• [What you will do]
Identify all lines below that hold "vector" and collect them.

(Stored records)
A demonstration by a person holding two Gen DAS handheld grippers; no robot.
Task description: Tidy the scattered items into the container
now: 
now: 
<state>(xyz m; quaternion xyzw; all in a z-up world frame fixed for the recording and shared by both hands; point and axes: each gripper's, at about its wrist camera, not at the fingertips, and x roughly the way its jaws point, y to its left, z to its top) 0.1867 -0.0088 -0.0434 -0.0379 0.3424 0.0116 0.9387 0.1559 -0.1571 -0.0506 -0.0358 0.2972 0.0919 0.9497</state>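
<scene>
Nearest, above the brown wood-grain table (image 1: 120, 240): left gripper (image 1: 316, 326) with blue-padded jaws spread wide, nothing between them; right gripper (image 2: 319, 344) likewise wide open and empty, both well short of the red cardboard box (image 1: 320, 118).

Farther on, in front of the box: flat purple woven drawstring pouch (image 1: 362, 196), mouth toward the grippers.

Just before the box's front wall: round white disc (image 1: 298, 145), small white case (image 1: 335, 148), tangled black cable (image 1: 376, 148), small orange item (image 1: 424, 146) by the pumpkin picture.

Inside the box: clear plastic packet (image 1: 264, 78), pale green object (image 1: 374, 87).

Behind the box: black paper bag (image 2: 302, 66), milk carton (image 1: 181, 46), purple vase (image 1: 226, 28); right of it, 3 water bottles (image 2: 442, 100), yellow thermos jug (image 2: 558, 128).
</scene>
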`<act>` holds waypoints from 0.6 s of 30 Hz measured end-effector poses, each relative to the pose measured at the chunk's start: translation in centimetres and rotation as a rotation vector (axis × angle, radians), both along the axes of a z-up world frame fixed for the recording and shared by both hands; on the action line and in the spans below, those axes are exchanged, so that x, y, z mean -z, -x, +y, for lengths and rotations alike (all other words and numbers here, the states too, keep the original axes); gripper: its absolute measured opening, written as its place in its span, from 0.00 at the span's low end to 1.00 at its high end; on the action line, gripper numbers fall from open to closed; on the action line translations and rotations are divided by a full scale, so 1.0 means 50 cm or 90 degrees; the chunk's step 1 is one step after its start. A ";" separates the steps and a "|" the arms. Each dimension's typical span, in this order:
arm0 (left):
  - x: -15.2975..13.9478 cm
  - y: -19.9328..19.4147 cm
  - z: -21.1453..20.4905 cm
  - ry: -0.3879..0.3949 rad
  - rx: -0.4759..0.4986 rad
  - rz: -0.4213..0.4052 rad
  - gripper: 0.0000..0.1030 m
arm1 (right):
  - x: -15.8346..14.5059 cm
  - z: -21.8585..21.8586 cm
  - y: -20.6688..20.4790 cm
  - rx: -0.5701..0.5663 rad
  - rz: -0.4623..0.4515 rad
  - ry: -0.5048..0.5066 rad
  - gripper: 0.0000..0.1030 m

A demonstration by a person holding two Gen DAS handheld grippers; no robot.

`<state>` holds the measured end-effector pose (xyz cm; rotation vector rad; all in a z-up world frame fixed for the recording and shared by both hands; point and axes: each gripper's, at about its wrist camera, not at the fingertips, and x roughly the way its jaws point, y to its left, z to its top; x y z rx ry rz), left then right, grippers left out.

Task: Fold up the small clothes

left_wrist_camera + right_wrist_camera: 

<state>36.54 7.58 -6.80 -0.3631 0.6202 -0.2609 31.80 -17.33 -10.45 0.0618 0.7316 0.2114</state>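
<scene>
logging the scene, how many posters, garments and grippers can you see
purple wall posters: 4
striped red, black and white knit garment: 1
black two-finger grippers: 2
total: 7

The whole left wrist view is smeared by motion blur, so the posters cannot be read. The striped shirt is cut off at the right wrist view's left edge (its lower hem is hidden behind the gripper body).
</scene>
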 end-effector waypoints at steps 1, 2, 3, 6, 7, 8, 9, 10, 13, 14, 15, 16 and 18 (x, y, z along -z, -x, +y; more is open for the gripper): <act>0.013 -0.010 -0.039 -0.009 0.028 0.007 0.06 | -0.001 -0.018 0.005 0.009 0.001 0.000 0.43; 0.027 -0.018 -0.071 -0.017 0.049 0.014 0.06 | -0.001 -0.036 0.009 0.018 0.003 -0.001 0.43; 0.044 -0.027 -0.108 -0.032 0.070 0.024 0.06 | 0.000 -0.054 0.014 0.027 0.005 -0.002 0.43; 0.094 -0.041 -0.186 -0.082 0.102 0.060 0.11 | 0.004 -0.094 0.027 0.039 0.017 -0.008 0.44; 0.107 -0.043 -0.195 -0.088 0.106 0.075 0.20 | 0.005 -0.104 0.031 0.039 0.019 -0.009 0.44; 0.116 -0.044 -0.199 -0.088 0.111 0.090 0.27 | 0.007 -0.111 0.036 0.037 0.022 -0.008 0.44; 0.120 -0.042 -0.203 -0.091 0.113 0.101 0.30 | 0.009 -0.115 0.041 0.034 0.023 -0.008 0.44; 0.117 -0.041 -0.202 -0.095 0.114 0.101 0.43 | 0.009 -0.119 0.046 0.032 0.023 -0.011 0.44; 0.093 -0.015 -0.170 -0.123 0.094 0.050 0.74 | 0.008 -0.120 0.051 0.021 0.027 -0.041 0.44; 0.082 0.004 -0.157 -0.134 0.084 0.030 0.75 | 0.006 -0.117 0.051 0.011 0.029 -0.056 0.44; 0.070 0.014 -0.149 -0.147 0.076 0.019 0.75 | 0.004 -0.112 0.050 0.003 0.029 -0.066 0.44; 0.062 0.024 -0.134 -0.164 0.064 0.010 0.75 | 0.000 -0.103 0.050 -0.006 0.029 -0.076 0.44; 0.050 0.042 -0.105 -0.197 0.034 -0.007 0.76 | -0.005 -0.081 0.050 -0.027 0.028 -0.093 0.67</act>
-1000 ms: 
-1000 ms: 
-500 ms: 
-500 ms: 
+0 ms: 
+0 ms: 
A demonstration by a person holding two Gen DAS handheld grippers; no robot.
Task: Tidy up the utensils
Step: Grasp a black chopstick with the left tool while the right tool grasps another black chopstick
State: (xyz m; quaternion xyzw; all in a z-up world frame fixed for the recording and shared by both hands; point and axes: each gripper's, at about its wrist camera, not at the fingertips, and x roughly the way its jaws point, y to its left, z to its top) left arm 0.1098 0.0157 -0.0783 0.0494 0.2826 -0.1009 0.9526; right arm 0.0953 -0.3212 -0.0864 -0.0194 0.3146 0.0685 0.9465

• [Completed exercise]
`<act>` holds waypoints from 0.6 s of 30 Hz measured end-effector poses, each relative to the pose measured at the chunk's start: translation in centimetres and rotation as a rotation vector (axis × angle, radians), both along the axes of a z-up world frame fixed for the recording and shared by both hands; on the action line and in the spans below, those axes are exchanged, so that x, y, z mean -z, -x, +y, for lengths and rotations alike (all other words and numbers here, the states too, keep the original axes); gripper: its absolute measured opening, written as its place in its span, from 0.00 at the span's low end to 1.00 at its high end; on the action line, gripper numbers fall from open to closed; on the action line translations and rotations are divided by a full scale, so 1.0 means 50 cm or 90 degrees; the chunk's step 1 is one step after its start. A ";" separates the steps and a "|" the arms. Each dimension's typical span, in this order:
`<state>` holds the measured end-effector pose (xyz cm; rotation vector rad; all in a z-up world frame fixed for the recording and shared by both hands; point and axes: each gripper's, at about its wrist camera, not at the fingertips, and x roughly the way its jaws point, y to its left, z to its top; x y z rx ry rz), left then right, grippers left out.

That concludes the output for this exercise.